Les équipes enseignantes ont travaillé durant presque six mois pour préparer ce scénario redoutable. Pour superviser cet exercice qui dure plus d’une semaine, Xavier Breil de Pontbriand, un général de seconde section passé par l’OTAN. Il applique avec ces jeunes ingénieurs la méthodologie militaire de la gestion de crise. Il utilise la langue de l’OTAN pour l’exercice. Ainsi dans une même phrase, il peut demander à l’« excoord » (pour coordinateur extérieur) si le management a informé le « Hicon » (autorités de tutelles) d’incidents.

« En période de crise informatique, les sens humains sont inopérants, c’est donc un stress tout à fait particulier qui existe lors de ces attaques », Charles Préaux, directeur de la formation

« J’ai plutôt un profil littéraire et je suis spécialisé en tactique. Je ne m’y connais pas en informatique. J’enseigne à ces jeunes la gestion de crise et la façon de se comporter humainement. Je les considère comme les membres d’une équipe à entraîner », détaille le militaire. Une de ses troupes se trouve d’ailleurs au plus mal. « Killian est en rupture, il faut le sortir », vient l’avertir l’un des enseignants. Le jeune homme a été désigné pour venir en aide à l’équipe technique qui vient de subir une nouvelle attaque, d’une ampleur plus importante. Devant son impuissance à résoudre les problèmes techniques, il s’est effondré devant ses ordinateurs. Le général l’« exfiltre » pour lui venir en aide.

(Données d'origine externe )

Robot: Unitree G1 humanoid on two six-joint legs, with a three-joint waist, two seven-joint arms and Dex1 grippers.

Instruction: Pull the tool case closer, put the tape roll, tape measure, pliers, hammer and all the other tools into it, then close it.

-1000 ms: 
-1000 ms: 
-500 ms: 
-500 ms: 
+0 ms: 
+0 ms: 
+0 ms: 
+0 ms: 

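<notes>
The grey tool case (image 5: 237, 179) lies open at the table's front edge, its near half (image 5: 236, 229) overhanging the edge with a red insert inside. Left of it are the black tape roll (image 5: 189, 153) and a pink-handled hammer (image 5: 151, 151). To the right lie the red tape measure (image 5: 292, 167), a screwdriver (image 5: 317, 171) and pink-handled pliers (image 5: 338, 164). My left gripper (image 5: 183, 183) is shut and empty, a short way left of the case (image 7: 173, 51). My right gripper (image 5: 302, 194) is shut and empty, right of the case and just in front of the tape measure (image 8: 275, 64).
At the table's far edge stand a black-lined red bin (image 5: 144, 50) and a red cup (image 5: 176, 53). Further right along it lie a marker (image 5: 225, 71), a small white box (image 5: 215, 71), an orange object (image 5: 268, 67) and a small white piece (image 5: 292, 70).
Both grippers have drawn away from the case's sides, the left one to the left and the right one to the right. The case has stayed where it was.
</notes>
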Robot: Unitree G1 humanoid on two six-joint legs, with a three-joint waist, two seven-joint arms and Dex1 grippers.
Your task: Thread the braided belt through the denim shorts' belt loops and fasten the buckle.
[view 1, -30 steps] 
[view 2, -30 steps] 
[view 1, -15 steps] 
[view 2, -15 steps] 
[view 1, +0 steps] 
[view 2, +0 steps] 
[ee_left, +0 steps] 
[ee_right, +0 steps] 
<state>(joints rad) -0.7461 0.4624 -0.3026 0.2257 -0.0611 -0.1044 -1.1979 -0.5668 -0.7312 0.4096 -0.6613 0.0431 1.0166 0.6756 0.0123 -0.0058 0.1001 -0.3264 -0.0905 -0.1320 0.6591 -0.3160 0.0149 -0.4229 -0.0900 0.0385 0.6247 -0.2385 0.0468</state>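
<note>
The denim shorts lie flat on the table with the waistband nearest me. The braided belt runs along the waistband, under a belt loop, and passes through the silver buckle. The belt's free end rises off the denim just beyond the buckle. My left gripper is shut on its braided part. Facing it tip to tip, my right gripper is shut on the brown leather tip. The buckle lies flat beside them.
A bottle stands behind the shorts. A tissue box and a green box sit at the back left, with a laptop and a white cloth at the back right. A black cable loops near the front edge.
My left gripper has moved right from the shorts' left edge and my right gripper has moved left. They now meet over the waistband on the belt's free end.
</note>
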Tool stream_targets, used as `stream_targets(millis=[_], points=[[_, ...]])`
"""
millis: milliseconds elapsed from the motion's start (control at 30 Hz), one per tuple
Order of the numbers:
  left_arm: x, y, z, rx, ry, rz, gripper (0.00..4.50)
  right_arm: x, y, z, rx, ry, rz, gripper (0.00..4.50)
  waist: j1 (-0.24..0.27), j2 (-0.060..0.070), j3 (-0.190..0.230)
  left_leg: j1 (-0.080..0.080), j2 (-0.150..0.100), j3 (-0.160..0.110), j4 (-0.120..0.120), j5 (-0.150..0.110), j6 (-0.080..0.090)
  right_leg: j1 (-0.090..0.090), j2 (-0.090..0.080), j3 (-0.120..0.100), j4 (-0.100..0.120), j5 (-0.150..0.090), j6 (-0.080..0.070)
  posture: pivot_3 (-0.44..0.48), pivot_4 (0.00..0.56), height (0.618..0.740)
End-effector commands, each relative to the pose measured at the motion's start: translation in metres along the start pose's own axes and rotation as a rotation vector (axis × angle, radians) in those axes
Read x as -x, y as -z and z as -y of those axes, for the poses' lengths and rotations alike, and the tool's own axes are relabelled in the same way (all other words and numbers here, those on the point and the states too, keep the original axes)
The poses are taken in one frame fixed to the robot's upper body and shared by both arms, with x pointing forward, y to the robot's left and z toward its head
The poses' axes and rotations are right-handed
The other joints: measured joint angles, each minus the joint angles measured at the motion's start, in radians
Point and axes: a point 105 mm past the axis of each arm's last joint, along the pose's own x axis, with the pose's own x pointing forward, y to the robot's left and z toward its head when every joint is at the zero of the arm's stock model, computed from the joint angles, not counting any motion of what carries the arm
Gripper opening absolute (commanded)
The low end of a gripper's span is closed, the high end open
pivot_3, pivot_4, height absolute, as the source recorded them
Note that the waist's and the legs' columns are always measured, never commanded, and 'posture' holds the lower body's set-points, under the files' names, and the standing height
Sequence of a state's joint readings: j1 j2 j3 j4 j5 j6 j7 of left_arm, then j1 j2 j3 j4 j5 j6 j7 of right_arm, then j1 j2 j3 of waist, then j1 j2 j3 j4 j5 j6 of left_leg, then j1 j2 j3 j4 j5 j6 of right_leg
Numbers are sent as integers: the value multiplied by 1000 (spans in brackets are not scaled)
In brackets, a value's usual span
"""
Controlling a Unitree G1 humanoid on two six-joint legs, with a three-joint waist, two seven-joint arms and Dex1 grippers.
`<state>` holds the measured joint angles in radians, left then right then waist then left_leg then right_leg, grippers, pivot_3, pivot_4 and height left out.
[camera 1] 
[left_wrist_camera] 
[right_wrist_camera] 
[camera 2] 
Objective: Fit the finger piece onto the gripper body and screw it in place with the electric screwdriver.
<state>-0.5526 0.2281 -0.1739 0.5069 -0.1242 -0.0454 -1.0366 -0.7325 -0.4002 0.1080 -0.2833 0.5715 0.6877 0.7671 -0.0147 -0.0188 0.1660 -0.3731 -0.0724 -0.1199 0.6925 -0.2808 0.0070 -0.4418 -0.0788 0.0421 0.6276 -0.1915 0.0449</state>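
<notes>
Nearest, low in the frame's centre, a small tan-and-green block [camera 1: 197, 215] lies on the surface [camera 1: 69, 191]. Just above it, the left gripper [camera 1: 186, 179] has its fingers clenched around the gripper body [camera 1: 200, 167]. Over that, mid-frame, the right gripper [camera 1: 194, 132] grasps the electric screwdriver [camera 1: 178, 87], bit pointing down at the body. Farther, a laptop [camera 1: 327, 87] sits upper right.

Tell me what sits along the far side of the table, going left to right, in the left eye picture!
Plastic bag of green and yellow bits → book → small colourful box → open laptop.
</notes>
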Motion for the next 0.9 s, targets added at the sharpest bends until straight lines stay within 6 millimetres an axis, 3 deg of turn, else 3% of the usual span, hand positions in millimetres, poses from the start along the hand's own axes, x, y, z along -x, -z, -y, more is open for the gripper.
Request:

Pendant ce temps-là, la panique s’est propagée dans les équipes de cyberdéfense. « Le site est tombé, nous devons passer en crise », déclare le chef de la cellule management. Les équipes techniques, dépassées par l’ampleur de l’attaque, demandent du renfort. « Il faut couper le réseau », indique le chef de l’équipe technique. « En période de crise informatique, les sens humains sont inopérants, c’est donc un stress tout à fait particulier qui existe lors de ces attaques, une sorte de stress cyber », explique Charles Préaux.

« On ne laisse pas un homme à terre »

La nuit est tombée et les cyberdéfenseurs n’ont toujours pas réussi à rétablir une situation normale pour l’hôpital. Le général convoque les chefs de troupe pour faire un point de situation. « Vous avez tardé à passer en crise. Dans un hôpital, chaque minute compte. Vous avez vécu des situations très difficiles, il faut savoir prendre du recul, imposer des arrêts et réfléchir. Quand il y a des coups de moral, on les traite, on ne reste pas devant son écran. Si un soldat tombe, il faut le prendre physiquement en main et le remettre en selle. »

Un discours martial qui semble plaire à ces étudiants, brillants devant des ordinateurs mais pas toujours à l’aise en management. « J’ai découvert comment je me comporterais humainement en cas de cyberattaque, j’ai plus appris en “savoir être” cette semaine que pendant toutes mes études », remarque Quentin, l’un des attaquants. A 20 heures, les équipes de cyberdéfenseurs ont finalement réussi à stabiliser le système informatique de l’hôpital. Jusqu’à ce qu’une nouvelle vague d’attaques, beaucoup plus dures, soit planifiée par les pirates. Demain est un autre jour.